● **Work required**: Only the lines from the beginning of the data below through the line containing "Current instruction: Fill" belong in the response, each copied exactly.
+++ Exercise data +++
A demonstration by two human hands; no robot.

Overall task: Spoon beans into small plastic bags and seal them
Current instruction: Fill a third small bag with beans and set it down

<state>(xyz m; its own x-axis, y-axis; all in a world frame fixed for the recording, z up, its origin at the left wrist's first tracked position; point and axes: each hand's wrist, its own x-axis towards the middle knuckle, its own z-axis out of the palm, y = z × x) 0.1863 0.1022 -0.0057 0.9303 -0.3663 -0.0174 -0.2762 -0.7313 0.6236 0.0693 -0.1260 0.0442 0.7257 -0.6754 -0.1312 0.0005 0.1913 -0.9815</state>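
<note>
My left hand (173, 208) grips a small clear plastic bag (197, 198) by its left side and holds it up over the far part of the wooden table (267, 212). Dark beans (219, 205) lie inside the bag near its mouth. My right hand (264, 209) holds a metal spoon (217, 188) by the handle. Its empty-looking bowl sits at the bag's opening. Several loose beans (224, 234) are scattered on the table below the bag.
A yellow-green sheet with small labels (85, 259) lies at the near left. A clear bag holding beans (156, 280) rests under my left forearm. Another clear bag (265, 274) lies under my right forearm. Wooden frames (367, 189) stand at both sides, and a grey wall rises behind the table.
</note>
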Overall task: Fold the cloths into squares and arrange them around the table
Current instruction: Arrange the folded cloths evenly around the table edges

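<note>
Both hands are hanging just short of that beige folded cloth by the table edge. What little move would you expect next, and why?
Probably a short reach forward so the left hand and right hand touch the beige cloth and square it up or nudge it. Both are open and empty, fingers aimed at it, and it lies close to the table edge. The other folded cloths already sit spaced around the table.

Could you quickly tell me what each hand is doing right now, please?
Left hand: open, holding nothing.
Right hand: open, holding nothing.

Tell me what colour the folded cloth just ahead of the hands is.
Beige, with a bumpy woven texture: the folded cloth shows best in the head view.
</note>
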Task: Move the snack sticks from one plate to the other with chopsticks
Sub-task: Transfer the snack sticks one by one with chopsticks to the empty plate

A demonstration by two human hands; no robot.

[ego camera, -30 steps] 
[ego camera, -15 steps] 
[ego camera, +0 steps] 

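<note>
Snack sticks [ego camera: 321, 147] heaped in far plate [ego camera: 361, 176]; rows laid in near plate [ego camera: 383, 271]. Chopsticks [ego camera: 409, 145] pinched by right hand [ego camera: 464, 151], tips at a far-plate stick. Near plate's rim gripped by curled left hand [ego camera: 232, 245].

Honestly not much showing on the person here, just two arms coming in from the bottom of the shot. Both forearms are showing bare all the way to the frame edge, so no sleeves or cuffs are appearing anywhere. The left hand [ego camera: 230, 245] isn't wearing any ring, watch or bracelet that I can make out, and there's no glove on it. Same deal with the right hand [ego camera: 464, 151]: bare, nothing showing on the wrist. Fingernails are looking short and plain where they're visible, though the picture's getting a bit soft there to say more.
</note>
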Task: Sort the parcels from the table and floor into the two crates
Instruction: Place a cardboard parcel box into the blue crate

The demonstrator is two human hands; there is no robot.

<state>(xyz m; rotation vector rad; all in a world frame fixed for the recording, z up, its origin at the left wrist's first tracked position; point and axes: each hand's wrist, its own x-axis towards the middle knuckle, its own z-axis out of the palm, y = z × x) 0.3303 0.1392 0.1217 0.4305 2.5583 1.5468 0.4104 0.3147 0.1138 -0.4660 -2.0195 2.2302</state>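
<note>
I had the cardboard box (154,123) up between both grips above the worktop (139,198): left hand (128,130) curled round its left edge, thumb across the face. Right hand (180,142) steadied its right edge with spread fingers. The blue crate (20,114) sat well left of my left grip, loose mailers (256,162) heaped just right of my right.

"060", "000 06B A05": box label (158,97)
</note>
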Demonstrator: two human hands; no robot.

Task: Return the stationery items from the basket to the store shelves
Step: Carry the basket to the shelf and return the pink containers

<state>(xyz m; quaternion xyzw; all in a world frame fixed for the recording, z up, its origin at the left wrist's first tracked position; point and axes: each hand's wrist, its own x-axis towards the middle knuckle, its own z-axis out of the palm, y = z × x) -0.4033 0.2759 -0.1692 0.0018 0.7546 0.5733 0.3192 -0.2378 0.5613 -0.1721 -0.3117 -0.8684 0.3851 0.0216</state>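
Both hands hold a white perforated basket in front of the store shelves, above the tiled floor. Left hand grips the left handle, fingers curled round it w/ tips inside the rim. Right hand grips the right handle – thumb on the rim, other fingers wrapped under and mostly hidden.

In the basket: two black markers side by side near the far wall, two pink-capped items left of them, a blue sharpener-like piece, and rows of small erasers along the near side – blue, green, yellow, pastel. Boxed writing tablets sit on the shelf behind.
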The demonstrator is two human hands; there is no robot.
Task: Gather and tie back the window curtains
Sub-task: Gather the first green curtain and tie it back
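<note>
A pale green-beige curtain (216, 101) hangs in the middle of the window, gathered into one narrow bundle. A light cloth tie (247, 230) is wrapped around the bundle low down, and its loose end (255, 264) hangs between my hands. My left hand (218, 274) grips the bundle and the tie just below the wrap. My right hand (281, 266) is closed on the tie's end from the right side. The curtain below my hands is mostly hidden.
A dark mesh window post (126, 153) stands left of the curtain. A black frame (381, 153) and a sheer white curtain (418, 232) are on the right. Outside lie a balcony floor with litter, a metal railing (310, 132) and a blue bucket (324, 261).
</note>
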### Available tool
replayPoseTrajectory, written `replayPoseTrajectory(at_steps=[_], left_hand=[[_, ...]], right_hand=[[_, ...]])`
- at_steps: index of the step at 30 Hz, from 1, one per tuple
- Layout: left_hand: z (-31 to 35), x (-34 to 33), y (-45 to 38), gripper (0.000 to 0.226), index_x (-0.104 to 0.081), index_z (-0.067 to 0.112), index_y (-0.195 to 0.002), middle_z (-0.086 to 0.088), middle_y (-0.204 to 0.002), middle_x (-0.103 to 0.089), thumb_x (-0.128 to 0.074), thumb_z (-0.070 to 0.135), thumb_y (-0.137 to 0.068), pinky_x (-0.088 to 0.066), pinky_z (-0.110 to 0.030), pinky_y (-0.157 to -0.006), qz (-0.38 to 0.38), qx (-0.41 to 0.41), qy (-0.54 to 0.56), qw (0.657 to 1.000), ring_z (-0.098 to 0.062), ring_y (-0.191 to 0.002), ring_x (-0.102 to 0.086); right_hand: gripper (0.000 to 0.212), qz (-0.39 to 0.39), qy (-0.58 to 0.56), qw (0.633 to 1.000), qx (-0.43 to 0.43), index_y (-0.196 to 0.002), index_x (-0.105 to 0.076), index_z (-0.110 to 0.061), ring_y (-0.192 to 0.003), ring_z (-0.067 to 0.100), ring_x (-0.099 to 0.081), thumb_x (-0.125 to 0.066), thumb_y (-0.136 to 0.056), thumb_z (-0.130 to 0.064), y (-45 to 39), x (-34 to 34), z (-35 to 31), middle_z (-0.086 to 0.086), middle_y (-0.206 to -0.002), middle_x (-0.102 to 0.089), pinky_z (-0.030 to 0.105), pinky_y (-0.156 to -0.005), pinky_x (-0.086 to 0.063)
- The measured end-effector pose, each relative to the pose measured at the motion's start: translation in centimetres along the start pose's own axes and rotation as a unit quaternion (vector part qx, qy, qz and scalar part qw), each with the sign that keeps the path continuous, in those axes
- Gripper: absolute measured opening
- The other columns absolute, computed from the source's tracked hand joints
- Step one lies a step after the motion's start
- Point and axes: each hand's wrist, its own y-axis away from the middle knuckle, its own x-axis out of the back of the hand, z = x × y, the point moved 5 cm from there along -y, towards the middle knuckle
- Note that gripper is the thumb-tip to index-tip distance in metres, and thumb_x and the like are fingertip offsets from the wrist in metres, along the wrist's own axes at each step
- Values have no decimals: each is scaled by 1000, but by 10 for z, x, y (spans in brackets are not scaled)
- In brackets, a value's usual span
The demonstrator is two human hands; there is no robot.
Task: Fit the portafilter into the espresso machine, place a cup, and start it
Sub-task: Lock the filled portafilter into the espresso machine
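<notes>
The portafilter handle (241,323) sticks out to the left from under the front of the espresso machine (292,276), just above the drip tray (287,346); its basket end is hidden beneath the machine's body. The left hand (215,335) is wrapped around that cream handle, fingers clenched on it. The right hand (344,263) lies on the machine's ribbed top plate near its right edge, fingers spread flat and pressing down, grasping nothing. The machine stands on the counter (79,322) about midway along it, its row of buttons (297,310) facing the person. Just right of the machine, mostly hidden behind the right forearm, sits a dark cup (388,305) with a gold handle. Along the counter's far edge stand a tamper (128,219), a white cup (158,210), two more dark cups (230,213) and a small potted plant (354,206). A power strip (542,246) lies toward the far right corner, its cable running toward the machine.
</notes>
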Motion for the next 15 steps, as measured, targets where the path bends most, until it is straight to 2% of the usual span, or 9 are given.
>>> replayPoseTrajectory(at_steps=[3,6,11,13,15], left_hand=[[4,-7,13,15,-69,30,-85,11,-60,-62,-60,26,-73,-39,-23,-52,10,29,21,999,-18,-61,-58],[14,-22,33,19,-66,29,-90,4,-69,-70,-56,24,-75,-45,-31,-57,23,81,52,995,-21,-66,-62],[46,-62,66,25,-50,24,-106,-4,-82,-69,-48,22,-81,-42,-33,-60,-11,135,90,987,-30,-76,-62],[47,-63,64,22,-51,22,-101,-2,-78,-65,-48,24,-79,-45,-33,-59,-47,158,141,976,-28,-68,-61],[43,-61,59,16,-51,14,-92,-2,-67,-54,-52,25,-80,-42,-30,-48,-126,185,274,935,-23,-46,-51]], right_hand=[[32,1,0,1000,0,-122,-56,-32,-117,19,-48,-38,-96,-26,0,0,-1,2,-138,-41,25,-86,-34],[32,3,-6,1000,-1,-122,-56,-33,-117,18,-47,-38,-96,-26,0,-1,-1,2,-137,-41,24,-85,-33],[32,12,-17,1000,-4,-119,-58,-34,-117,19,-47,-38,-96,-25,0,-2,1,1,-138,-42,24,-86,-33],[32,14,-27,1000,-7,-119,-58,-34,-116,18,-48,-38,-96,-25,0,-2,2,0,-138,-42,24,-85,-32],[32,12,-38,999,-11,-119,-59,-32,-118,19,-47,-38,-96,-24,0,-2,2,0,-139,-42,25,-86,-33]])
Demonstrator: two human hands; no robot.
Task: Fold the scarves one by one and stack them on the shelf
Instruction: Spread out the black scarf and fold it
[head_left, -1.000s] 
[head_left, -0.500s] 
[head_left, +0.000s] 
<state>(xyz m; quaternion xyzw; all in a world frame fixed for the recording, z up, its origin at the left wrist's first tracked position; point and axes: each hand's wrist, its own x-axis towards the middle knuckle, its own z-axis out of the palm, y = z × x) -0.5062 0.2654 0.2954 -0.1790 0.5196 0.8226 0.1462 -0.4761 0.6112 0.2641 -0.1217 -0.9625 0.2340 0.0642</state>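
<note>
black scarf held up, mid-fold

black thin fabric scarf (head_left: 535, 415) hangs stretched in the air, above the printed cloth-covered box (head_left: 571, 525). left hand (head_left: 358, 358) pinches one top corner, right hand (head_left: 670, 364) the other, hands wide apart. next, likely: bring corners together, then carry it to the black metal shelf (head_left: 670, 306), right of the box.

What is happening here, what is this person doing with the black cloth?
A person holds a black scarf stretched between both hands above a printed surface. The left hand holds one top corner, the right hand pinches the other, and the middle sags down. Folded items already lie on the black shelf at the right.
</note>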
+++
● **Response area**:
A demonstration by two human hands; no robot.

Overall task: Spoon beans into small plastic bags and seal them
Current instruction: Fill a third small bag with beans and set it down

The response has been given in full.